Both of these formats eventually have PQ applied to them.
“HDR10 PQ” pre-encodes the image using PQ gamma
“HDR10 scRGB” renders the image without gamma and the driver applies PQ
In the end, the 16-bit scRGB HDR mode should be your goto for higher quality. It might incur a couple % more GPU load than the inferior 10-bit mode.
Technically, scRGB gets converted to HDR10 before your display gets a signal, but results are better if this conversion is from 16-bit color to 10-bit.
Color bit = 8 or 10 or potentially 16 bit as some claim (Never heard of it myself)
2 = number of options (binary, 0 & 1)
3 = number of primary colors
for 8 bit color we have 2^8^3 = 16,777,216 shades of color
for 10 bit color we have 2^10^3 = 1,073,741,824 shades of color
in the case of 16 bit, it's about 281 trillion colors.

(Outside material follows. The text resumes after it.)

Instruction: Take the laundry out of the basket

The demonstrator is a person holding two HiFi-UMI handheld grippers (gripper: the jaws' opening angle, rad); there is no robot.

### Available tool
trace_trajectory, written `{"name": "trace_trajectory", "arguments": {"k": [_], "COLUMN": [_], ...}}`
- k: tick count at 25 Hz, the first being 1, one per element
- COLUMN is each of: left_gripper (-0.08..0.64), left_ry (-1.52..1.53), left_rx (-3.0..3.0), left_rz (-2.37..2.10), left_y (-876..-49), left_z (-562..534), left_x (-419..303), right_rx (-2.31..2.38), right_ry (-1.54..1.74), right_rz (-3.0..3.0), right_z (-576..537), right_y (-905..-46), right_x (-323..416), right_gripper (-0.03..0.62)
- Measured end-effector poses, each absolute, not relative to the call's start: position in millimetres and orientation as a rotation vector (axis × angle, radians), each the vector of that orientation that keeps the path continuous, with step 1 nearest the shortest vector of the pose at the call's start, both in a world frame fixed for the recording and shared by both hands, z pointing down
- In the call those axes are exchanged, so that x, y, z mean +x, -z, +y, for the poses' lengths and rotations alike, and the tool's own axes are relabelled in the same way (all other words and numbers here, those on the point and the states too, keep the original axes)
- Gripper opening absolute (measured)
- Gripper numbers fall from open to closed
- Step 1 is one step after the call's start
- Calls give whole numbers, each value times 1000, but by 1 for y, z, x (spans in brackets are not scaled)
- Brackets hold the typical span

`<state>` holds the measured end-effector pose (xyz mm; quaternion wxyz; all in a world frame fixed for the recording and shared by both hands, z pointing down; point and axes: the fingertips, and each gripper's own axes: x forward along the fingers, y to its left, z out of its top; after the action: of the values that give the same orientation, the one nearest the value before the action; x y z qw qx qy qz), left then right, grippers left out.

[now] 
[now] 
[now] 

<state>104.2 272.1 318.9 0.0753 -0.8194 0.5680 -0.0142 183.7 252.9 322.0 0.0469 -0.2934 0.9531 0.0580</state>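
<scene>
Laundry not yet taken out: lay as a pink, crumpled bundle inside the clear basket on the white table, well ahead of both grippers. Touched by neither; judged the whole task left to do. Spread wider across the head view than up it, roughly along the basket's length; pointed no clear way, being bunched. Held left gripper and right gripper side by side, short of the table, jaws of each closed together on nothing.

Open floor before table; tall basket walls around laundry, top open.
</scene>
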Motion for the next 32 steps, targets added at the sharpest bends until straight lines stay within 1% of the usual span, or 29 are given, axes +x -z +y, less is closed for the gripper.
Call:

after you pass 8bit into 10bit it becomes clear that there is a strong dropoff of effectiveness per shade added.
8bit w/dithering, to my knowledge, adjusts layers of lighting in the screen to simulate 10bit color. Even with this discount 10bit setting, I'm able to enjoy the display moreso than 8bit because issues with contrast and brightness are reduced. (lights don't blind out certain color blends as much, i.e. clouds are clearly divided from sunlight and the sky. Also fog isn't as blindingly thick with HDR on)
In the event that some of you have issues with display darkness when switching to HDR, try adjusting your screen brightness with Windows HDR color brightness scale, combined with using your screen's built in contrast and graphics software contrast to adjust it to your liking. I suggest a slightly lesser "Brightness" value and higher contrast, but thats my personal preference.
It's more akin to 11-bpc (8.6 billion) with 4-bit decimal precision for blending colors together. Funny enough, scRGB supports negative colors, if you were wondering what the remaining 1-bit was for :)
Thanks for that, I really just wanted to point out how absurd it would be to have 16bit color and sacrifice performance to achieve it. Also, I wonder if scRGB is sRGB, which appears to be synonymous with 8bit with dithering. (From what I gather srgb hdr seems to not be true HDR, and lacks the same array of colors). On my screen it seems to make no difference either way, but I'll try scrgb for now.
Also thanks for that little fun fact on negative colors. edit: My initial impression of the added 1 bit that you mentioned earlier in this thread was that it was reserved for a similar function like dithering, but the idea that negative colors exist on srgb is pretty awesome. I skimmed over it but I did see that you clarified the 16bit color mentioned earlier on.
sRGB is the white inner triangle here
https://upload.wikimedia.org/wikipedia/en/4/46/ScRGB.svg
Literally everything outside of the colored part of that image is imaginary colors. They designed it that way so that SDR content could be displayed in HDR without having to do colorspace correction. You can draw straight lines between the points of those triangles, and they're the same scale in all directions.
Rec 2020, on the other hand, requires complicated color correction.